◆ Task details: The answer must consist only of the lines from the line with "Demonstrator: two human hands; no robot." to the line with "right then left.", both included, exactly as they stand below.
### Material provided ###
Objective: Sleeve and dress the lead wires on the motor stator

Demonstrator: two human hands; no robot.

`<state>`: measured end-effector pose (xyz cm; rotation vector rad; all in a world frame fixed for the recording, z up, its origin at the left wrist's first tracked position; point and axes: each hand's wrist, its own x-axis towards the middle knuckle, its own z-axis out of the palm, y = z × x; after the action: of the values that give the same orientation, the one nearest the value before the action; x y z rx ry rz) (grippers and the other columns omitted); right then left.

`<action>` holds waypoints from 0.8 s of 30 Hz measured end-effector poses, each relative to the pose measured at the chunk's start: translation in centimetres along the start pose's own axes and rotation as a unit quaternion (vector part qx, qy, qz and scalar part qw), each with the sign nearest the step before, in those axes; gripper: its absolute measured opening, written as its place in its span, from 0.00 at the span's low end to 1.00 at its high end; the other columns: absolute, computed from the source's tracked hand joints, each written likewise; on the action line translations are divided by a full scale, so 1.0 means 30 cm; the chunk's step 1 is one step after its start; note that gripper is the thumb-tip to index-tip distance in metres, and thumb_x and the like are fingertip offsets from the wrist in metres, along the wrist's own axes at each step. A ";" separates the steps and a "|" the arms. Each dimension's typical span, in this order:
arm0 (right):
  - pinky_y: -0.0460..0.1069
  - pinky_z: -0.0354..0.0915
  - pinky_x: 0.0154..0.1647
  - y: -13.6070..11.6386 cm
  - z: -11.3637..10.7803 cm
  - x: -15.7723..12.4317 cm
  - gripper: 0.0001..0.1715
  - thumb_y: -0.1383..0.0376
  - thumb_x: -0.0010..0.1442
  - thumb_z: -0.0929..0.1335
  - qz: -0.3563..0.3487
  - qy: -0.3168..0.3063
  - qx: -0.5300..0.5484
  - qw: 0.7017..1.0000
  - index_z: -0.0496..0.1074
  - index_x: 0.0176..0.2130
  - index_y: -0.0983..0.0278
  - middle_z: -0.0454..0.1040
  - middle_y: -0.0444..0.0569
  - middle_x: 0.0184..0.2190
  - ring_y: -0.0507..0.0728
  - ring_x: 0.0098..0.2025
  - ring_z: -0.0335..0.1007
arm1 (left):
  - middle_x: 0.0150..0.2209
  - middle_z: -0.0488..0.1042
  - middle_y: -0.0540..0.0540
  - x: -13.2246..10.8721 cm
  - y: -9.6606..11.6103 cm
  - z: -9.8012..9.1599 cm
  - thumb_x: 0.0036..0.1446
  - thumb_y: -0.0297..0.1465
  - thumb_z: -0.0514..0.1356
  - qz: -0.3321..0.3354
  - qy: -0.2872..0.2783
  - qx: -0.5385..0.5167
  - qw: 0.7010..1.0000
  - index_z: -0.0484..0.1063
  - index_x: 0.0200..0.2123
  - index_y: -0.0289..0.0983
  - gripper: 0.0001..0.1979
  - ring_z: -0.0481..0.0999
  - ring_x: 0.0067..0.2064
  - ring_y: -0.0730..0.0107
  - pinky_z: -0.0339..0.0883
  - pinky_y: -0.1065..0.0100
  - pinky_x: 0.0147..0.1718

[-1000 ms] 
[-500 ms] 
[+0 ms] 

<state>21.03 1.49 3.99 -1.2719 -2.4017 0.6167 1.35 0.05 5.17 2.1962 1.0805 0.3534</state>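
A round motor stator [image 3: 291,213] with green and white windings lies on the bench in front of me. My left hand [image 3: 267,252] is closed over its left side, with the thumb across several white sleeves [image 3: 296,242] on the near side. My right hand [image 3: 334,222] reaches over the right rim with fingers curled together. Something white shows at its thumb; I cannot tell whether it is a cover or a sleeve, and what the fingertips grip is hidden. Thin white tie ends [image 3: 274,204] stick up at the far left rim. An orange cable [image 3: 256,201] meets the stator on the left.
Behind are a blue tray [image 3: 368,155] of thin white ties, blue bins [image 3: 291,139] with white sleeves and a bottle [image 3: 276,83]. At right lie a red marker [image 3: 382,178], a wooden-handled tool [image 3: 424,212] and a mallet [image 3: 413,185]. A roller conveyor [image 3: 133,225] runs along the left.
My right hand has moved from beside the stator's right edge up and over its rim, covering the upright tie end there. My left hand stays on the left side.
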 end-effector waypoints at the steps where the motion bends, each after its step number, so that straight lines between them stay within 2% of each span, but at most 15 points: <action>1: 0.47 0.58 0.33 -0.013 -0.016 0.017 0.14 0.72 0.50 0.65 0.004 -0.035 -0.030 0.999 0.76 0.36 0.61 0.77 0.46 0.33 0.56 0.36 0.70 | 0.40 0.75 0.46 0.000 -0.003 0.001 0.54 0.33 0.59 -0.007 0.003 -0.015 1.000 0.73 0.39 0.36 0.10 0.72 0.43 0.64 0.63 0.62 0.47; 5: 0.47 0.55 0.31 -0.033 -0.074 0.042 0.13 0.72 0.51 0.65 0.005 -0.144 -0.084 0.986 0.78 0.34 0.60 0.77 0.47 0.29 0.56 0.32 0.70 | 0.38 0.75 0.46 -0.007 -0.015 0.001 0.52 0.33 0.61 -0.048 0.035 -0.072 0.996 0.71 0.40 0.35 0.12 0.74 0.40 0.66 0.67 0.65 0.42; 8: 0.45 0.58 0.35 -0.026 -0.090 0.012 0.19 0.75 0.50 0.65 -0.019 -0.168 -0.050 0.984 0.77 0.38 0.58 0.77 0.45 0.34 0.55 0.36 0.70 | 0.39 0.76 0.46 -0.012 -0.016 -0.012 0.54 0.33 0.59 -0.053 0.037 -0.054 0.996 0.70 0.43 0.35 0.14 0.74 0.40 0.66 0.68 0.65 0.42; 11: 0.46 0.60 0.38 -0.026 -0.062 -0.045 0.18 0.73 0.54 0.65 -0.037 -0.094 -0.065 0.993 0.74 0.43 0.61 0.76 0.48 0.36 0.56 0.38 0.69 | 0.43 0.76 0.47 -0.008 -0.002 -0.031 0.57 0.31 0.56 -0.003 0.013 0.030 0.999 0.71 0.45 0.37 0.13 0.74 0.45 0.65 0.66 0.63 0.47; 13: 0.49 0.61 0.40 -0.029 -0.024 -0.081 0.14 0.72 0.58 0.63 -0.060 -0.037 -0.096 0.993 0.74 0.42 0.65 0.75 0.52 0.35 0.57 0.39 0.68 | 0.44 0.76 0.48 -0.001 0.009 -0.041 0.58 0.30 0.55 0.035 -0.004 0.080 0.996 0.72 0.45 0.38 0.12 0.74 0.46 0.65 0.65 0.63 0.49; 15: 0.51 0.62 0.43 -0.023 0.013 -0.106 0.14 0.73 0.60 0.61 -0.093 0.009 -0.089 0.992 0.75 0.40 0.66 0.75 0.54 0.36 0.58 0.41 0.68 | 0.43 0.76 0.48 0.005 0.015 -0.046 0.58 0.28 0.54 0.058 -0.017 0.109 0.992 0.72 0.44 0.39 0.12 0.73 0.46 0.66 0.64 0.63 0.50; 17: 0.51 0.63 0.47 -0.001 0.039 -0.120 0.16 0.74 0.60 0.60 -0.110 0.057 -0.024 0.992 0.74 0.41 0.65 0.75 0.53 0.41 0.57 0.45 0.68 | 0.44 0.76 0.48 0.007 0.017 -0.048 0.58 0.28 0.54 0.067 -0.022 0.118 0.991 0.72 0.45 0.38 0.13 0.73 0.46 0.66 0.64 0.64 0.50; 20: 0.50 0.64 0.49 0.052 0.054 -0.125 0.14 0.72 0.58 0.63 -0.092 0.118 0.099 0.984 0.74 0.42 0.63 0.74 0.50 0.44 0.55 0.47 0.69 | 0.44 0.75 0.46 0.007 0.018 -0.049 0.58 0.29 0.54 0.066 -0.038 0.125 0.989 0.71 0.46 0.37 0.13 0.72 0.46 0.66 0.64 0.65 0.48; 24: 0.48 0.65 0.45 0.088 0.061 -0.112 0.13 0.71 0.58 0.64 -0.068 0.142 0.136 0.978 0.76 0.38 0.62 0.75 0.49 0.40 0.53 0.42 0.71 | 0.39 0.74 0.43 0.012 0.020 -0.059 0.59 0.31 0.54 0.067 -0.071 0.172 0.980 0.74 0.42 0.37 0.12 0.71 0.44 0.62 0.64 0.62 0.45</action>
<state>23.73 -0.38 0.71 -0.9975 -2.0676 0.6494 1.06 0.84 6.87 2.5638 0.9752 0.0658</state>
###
◆ Written answer:
Demonstrator: two human hands; no robot.

`<state>`: measured end-effector pose (xyz cm; rotation vector rad; all in a world frame fixed for the recording, z up, its origin at the left wrist's first tracked position; point and axes: each hand's wrist, its own x-axis towards the middle knuckle, its own z-axis out of the palm, y = z × x; after the action: of the values that give the same orientation, the one nearest the value before the action; x y z rx ry rz) (grippers and the other columns omitted); right then left.

What the answer needed to say has been said.